Goal of the exercise
The listing below must be repeated word for word, with its images excluded.

Data segment

○ ○ ○ ○ ○

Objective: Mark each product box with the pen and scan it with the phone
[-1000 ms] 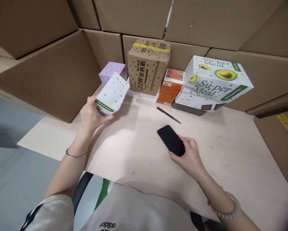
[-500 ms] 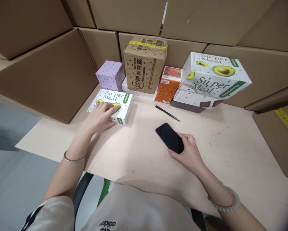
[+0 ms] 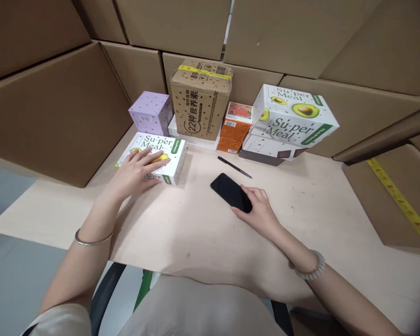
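Observation:
My left hand (image 3: 134, 173) lies over a white Su-per Meal box (image 3: 177, 156) with avocado pictures, at the left of the table. Its fingers are spread across the top, and the thumb is by the front face. In my right hand (image 3: 260, 210) is a black smartphone (image 3: 229, 190), gripped at its near right end between thumb and fingers. The phone's dark screen faces up, low over the table or on it; I cannot tell which. Just beyond the phone, a black pen (image 3: 235, 167) lies slanted on the wood.
Along the back stand a lilac box (image 3: 148, 112), a brown taped carton (image 3: 201, 109), orange boxes (image 3: 237, 128) and a larger Su-per Meal box (image 3: 294, 119) on top of others. Big cardboard cartons (image 3: 48, 112) wall the light wooden table (image 3: 195, 233). Another taped carton (image 3: 388, 196) stands right.
The view has turned slightly right. My right hand has moved the smartphone a little away from me and left, closer to the pen. The left fingers now stretch flatter over the box.

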`<act>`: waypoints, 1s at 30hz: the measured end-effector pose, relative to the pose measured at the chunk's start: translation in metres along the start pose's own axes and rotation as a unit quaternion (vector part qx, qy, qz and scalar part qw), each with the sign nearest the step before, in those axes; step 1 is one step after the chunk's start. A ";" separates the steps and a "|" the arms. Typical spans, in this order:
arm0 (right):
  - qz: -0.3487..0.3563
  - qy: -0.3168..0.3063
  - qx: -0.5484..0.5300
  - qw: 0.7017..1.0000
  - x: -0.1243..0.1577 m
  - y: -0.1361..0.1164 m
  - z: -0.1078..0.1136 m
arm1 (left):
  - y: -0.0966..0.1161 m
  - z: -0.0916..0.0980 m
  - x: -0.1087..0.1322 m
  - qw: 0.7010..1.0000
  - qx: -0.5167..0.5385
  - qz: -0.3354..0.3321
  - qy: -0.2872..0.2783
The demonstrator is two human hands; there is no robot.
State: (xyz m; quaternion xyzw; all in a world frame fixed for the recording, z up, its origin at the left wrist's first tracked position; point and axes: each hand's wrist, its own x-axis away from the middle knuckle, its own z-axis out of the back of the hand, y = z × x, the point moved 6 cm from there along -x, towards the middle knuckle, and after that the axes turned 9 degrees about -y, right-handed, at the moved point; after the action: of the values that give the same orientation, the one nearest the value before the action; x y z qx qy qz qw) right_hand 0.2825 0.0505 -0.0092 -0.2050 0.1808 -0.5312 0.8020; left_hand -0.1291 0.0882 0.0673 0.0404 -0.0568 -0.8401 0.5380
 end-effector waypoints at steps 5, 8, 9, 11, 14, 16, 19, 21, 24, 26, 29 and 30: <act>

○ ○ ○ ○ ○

Task solution
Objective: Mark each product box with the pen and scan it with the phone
[-1000 ms] 
[-500 ms] 
[+0 ms] 
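Observation:
My left hand (image 3: 134, 173) lies over a white Su-per Meal box (image 3: 177, 156) with avocado pictures, at the left of the table. Its fingers are spread across the top, and the thumb is by the front face. In my right hand (image 3: 260, 210) is a black smartphone (image 3: 229, 190), gripped at its near right end between thumb and fingers. The phone's dark screen faces up, low over the table or on it; I cannot tell which. Just beyond the phone, a black pen (image 3: 235, 167) lies slanted on the wood.
Along the back stand a lilac box (image 3: 148, 112), a brown taped carton (image 3: 201, 109), orange boxes (image 3: 237, 128) and a larger Su-per Meal box (image 3: 294, 119) on top of others. Big cardboard cartons (image 3: 48, 112) wall the light wooden table (image 3: 195, 233). Another taped carton (image 3: 388, 196) stands right.
The view has turned slightly right. My right hand has moved the smartphone a little away from me and left, closer to the pen. The left fingers now stretch flatter over the box.
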
`<act>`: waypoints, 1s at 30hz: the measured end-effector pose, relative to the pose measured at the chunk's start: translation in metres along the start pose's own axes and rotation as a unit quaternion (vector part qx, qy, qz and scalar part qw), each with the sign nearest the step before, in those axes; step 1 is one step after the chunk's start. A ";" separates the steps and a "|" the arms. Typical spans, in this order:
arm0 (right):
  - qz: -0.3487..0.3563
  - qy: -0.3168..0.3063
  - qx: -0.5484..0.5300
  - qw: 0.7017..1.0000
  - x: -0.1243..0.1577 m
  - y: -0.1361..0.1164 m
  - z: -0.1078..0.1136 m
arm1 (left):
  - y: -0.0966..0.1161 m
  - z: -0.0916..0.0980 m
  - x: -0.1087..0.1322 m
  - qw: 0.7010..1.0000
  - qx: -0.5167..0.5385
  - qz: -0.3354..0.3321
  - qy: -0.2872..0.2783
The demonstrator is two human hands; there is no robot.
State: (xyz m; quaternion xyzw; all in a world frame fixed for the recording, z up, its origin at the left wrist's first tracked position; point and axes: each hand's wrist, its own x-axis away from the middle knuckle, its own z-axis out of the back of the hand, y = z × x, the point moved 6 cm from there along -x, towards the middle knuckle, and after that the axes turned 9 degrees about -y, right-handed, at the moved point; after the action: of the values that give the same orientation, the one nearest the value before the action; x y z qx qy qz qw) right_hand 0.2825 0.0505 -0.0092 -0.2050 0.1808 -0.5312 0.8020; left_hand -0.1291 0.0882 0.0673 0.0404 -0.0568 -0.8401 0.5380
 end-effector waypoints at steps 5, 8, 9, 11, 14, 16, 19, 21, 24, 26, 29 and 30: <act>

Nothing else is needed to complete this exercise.